Core Pure -as Year 1- Unit Test 5 Algebra And Functions <480p>

hit her like a cold splash of water. Given that ( f(x) = 2x^3 + 3x^2 - 8x + 3 ), show that ( (x-1) ) is a factor, and hence fully factorise ( f(x) ). Elena took a breath. Polynomials. I can do this. She scribbled the substitution: ( f(1) = 2 + 3 - 8 + 3 = 0 ). Yes. Then came the algebraic long division, the careful subtraction of terms, the descent into the quadratic. ( (x-1)(2x^2 + 5x - 3) ). Then the final break: ( (x-1)(2x-1)(x+3) ).

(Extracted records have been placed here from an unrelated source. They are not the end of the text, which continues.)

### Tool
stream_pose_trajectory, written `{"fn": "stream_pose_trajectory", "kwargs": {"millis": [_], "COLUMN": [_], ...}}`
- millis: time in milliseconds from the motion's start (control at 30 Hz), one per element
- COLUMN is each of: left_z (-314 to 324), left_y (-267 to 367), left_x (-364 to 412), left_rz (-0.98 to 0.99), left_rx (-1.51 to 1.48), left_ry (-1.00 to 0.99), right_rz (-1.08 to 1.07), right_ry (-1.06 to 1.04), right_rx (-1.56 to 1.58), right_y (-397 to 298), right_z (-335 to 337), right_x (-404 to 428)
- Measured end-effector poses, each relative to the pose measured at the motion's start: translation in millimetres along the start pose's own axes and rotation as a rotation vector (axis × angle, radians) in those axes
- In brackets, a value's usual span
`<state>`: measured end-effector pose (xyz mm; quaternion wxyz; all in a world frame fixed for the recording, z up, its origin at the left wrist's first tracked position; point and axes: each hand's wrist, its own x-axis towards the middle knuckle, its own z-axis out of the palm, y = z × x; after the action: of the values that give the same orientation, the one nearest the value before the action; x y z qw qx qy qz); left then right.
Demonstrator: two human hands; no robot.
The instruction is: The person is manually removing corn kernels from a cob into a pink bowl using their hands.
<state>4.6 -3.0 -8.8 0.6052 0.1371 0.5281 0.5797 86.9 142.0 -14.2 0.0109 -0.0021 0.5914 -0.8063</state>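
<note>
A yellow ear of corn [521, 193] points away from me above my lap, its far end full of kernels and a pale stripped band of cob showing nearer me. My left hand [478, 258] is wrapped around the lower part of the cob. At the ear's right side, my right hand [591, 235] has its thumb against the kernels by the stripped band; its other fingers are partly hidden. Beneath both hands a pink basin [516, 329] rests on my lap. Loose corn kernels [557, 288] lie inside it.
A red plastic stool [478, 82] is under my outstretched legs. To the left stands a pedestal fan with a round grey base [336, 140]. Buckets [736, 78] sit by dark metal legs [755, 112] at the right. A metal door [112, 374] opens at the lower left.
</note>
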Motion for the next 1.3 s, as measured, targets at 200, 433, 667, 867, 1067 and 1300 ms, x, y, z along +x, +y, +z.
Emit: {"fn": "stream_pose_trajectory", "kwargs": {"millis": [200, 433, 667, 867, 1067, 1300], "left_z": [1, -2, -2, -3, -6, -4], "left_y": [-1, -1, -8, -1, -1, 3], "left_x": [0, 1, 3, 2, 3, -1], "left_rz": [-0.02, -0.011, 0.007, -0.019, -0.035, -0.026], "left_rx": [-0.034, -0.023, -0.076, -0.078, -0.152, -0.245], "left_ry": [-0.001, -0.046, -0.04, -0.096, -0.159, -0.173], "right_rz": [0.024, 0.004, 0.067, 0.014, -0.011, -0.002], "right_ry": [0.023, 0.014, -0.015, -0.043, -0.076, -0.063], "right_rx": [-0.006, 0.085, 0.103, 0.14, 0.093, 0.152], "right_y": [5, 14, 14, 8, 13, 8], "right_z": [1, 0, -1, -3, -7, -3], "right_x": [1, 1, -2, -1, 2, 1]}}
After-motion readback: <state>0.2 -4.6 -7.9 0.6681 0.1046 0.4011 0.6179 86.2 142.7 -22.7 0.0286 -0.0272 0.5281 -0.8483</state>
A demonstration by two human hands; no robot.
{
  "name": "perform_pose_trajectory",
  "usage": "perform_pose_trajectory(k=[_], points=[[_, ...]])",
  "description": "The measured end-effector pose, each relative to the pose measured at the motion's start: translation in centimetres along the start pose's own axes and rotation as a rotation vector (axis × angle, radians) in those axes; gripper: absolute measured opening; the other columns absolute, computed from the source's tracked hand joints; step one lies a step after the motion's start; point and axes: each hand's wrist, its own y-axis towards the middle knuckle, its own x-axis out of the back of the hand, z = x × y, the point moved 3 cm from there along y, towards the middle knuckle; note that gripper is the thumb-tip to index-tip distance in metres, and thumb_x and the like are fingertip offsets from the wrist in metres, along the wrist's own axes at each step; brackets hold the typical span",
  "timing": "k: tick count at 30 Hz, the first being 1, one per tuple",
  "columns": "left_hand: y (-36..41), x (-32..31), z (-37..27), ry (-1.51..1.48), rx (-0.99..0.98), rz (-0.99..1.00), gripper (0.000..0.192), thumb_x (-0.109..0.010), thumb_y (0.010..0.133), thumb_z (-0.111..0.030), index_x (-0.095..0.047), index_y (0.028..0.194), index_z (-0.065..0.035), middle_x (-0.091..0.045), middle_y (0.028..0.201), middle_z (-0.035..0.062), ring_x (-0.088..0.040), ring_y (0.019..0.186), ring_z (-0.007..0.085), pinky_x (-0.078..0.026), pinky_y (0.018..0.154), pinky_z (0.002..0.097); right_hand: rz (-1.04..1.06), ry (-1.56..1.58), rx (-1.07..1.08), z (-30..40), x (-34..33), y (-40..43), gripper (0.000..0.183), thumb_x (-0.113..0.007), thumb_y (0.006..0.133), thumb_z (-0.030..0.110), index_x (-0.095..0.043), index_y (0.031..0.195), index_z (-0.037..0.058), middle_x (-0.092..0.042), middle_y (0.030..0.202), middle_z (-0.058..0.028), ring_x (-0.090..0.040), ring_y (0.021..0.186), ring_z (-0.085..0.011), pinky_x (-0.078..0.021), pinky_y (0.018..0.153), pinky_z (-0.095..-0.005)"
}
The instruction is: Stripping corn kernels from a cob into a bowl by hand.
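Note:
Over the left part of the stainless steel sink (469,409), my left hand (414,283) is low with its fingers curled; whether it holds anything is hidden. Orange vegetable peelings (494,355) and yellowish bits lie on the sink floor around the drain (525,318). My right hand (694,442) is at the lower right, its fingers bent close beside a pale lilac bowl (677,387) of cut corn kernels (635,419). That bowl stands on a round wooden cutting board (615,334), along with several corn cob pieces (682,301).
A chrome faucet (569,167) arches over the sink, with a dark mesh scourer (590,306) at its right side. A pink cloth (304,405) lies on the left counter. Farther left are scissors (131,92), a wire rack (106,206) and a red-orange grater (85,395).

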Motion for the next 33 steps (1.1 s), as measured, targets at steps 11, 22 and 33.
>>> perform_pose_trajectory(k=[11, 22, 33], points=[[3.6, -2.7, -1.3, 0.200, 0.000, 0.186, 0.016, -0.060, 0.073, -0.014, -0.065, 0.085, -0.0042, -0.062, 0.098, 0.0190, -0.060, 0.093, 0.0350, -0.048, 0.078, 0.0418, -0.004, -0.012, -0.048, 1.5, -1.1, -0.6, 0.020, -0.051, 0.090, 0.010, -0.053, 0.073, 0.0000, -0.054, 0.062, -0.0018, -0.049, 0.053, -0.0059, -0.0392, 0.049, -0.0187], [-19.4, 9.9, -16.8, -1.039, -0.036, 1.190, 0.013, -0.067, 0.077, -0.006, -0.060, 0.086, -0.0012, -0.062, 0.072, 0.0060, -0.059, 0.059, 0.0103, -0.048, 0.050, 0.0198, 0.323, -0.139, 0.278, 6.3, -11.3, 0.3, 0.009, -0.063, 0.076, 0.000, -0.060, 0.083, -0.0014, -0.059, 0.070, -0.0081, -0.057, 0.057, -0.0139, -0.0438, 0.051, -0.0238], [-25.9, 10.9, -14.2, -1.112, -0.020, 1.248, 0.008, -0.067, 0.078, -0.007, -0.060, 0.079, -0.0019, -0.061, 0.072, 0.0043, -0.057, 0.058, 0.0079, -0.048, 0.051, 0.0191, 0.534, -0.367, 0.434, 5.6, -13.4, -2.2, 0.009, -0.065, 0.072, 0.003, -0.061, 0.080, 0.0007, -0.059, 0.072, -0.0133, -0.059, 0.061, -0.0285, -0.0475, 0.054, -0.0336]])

Elena set her pen on the desk. Her palms were damp, but her mind was clear. She had faced the domain restrictions, the partial fraction decomposition, the inverse function trap, the composite’s hidden conditions, and the elegant emptiness of the squared inequality.

On her desk lay . The front cover was deceptively calm, featuring only the exam board’s logo and the instruction: Attempt all questions. Use algebraic methods unless otherwise stated.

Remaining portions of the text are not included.